Лёгкие спирает — дыхание сдаёт, в горле першит, чешет, в носу свербит, и сердце бешено бьётся на износ. Шин Э не в ладах с физкультурой, но это её — как и сдающее позиции тело — волнует меньше всего в том моменте, в котором она застряла: когда пытаешься убежать от своих чувств, бьющих в спину хлыстом, однако они ведь в тебе, они — ты. А от себя ты не убежишь.

Никогда.

~

Шин Э думает, что ей послышалось, но когда она оборачивается — издаёт удивлённый возглас, тут же поглощаемый дождевой музыкой.

Коуске останавливает её. Небеса и боги больше не смеются.

Оказалось, не больно. «Не сейчас, — думает он, — может, в какой-нибудь другой раз. А сейчас всё в порядке».

Шин Э шумно вдыхает и обхватывает себя руками, сжимаясь, опуская голову, бредя взглядом по траве. Через час-другой здесь будет стоять такой запах, что захочется лечь лицом в землю и не двигаться.

Никогда.

Но потом — не сейчас, и она двигается, чтобы посмотреть на Коуске. Он тяжело дышит, будто бежал за ней… Погодите-ка, а ведь бежал же! Как иначе догнал бы?.. От озарения Шин Э становится холодно — мороз крадётся по спине, вызывая дрожь, она передёргивает плечами и тут же чувствует, как покалывает щёки, а потом… Потом мир кружится.

И становится жарко.

— Что ты здесь делаешь? — она задаёт вопрос, скорее чтобы разбить затянувшуюся тишину.
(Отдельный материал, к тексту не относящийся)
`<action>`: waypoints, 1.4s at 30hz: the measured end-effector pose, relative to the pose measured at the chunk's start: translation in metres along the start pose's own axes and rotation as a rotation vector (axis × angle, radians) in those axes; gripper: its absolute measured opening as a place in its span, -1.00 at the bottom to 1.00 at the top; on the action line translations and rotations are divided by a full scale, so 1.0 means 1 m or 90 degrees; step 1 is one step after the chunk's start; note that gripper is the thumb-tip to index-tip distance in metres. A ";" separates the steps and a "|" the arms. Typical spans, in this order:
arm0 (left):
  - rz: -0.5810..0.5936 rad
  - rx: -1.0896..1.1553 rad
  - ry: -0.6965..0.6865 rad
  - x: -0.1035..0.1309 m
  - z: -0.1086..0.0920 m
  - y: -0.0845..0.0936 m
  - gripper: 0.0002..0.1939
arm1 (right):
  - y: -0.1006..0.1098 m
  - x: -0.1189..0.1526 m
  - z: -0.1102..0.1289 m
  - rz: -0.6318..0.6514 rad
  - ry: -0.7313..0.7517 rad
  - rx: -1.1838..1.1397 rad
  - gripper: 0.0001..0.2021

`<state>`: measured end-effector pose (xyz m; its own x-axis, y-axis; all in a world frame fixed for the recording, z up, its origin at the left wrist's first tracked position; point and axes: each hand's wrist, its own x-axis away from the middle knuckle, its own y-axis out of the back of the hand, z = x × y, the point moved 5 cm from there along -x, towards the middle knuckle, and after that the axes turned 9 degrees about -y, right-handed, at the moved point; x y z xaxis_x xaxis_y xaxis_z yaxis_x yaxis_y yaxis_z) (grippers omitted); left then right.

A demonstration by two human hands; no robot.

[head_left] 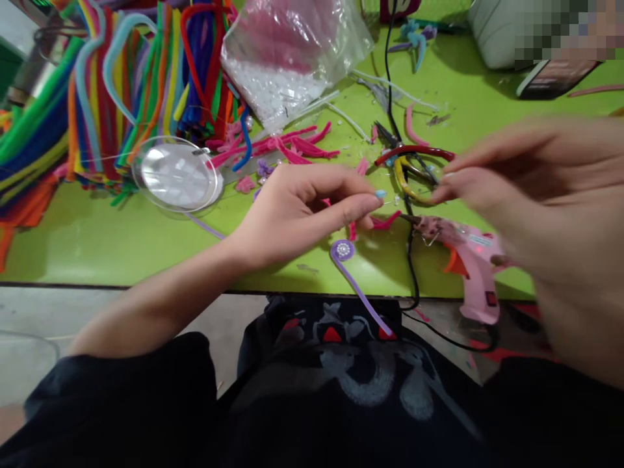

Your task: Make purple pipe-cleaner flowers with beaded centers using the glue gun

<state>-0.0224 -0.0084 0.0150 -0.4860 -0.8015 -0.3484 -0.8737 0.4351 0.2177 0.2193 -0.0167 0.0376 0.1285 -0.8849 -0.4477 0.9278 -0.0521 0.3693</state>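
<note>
My left hand (312, 211) is closed in a pinch over the table, with a small light-blue piece (380, 194) at its fingertips. To the right, my right hand (531, 195) is smeared by motion. Its thumb and fingers press together, and whatever they may hold is too small to make out. Just beyond its fingertips lie pliers (409, 181) with one red and one yellow handle. A pink glue gun (472, 257) with an orange trigger rests under the right hand. Below my left hand, a purple pipe cleaner (358, 286), coiled around white beads at one end, hangs past the table edge.
Bundles of coloured pipe cleaners (121, 97) fill the back left. A clear spool (175, 174) lies before them. A plastic bag of white beads (280, 91) sits at the back. A black cord (410, 260) crosses the green table (121, 247). A phone (556, 77) lies back right.
</note>
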 end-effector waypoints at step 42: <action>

Нет, смотреть в его голубые, гипнотизирующие глаза, конечно, достаточно приятно, но так долго — неловко.

— Что ты делаешь?

Шин Э отворачивается от него и осматривается.

— Расслабляет, — её голос приглушён из-за шума дождя, а Коуске думает, что нужно говорить громче, почти кричать, иначе она его не услышит. Он подходит немного ближе.

— Расслабляет? Мне холодно.

Шин Э жмурится и вытягивается, раскрывая руки и запрокидывая голову.

И смеётся. Раскатисто так, звучно.

Дождь? Какой дождь? Он больше не слышит ни капли, ни гром, небеса, богов, город, сердце. Он ничего не слышит, ничего не видит — кроме неё.

— Ты будешь моей навсегда…

Шин Э дёргается и замирает, задерживая дыхание.

— Из какой это песни?

До неё доходит медленно, но всё-таки доходит, и Шин Э, вздыхая, закатывает глаза:

— Господи, Коуске.

В его взгляде немой вопрос, на который ей не хочется отвечать. Вместо этого она надеется ударить под дых:

— Ну? Хорошо тебе?

— Хорошо? — он удивлённо моргает. Оглядывается, облизывая мокрые губы, и едва улыбается. — Да, — его голос тихий и — небеса, спасите — нежный, — хорошо. Под дождём без зонта… Мать бы не одобрила, — Коуске, морщась, беззлобно фыркает.

Шин Э недвусмысленно молчит.

«Твоя мать бы одобрила, если со мной».

~

Он, рядом, вымокший до нитки и, казалось бы, по-обычному угрюмый, но стоит заглянуть в глаза — и понятно, что сейчас многое иначе, и вот — дышит, говорит, не уходит, он не предлагает ей спрятаться от дождя, потому что понимает, как это — «хорошо без зонта», он не задаёт вопросов, не рассматривает её, будто игрушку на прилавке… Он такой — правильный. Коуске сходится с образом «необходимого человека» в голове Шин Э.

Осадок?

Она криво улыбается.

Ну да, конечно. Шин Э предпочитает не врать вообще, но особенно — себе.

~

Она — сбежавшая черти знают от чего, не смотревшая под ноги и угодившая в лужу первым же делом, выскочив под дождь, она — молчаливая и вписывающаяся в картину, нарисованную угрюмым вечером, она — озлобленная, будто оголённый провод, к которому прикоснёшься — получишь удар током и — маловероятно — не умрёшь, она не объясняет, не просит уйти, не уходит, она наслаждается — и именно она дарит ему новый момент и ощущения, которые Коуске никогда не испытывал, а если и фантазировал о них, то не думал, что ему понравится.

Но ему и правда нравится.

Возможно, больно? Мать не одобрит?

Коуске хорошо.

~

Какие бы бури ни искрились внутри, чем бы ни была первопричина, какой бы конфликт ни буйствовал в голове — они дополняют моменты друг друга и заканчивают их до стальной точки. Ничего дополнительного не нужно. Ничего не припишется.

Оно не идеальное, но такое, каким должно быть.